WHAT IS NEEDED ->
Go over the material below and report every line that contains the word "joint".

MATERIAL PROVIDED ->
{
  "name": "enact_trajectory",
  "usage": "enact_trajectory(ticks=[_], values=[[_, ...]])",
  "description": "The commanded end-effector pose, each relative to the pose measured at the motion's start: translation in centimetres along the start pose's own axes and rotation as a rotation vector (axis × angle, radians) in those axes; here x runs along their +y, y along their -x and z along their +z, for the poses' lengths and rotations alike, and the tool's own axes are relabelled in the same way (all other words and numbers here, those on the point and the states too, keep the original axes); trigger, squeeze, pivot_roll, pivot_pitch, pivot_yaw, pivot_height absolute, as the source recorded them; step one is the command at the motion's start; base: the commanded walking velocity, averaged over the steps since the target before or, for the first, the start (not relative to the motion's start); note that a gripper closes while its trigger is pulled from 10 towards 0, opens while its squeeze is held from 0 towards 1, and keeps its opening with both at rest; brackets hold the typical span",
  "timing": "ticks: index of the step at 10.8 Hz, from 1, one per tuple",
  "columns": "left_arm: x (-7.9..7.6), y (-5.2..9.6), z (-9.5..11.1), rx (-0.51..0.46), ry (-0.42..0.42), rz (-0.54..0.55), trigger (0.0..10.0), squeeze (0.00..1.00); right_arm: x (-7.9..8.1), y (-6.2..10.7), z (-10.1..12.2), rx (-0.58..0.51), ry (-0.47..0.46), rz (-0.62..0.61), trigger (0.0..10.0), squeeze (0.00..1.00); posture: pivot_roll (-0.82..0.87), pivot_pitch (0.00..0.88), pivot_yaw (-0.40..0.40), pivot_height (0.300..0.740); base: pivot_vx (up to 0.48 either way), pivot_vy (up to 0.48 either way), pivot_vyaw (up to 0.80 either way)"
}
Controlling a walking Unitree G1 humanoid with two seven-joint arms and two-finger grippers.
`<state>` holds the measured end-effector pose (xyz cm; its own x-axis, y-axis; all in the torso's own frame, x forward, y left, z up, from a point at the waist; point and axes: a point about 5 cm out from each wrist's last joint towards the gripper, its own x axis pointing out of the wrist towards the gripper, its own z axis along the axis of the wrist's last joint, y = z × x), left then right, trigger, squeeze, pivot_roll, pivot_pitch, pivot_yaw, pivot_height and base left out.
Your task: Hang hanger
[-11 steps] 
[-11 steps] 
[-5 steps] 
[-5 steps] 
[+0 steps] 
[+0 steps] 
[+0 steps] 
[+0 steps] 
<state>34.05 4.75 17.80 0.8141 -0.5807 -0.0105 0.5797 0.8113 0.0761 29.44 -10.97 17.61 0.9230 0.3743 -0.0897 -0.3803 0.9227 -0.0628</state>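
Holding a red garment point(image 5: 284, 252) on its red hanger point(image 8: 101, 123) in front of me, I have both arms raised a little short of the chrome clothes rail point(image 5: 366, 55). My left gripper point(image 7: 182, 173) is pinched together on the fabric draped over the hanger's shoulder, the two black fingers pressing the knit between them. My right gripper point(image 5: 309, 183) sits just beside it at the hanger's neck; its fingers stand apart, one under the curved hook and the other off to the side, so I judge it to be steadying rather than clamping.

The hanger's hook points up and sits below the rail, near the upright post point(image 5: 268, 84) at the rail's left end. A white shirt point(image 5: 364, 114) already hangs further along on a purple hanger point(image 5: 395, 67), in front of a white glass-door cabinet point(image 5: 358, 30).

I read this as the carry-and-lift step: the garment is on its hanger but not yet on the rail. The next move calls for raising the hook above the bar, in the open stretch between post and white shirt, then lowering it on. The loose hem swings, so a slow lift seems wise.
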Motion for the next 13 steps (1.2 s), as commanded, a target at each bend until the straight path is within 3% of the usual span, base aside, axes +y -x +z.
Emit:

TASK OUTPUT ->
Controlling a walking Unitree G1 humanoid with two seven-joint arms and two-finger grippers.
`<state>` holds the measured end-effector pose (xyz cm; its own x-axis, y-axis; all in the torso's own frame, x forward, y left, z up, from a point at the waist; point and axes: a point about 5 cm out from each wrist's last joint towards the gripper, its own x axis pointing out of the wrist towards the gripper, its own z axis along the axis of the wrist's last joint, y = z × x), left then right, trigger, squeeze, pivot_roll, pivot_pitch, pivot_yaw, pivot_height and base left out.

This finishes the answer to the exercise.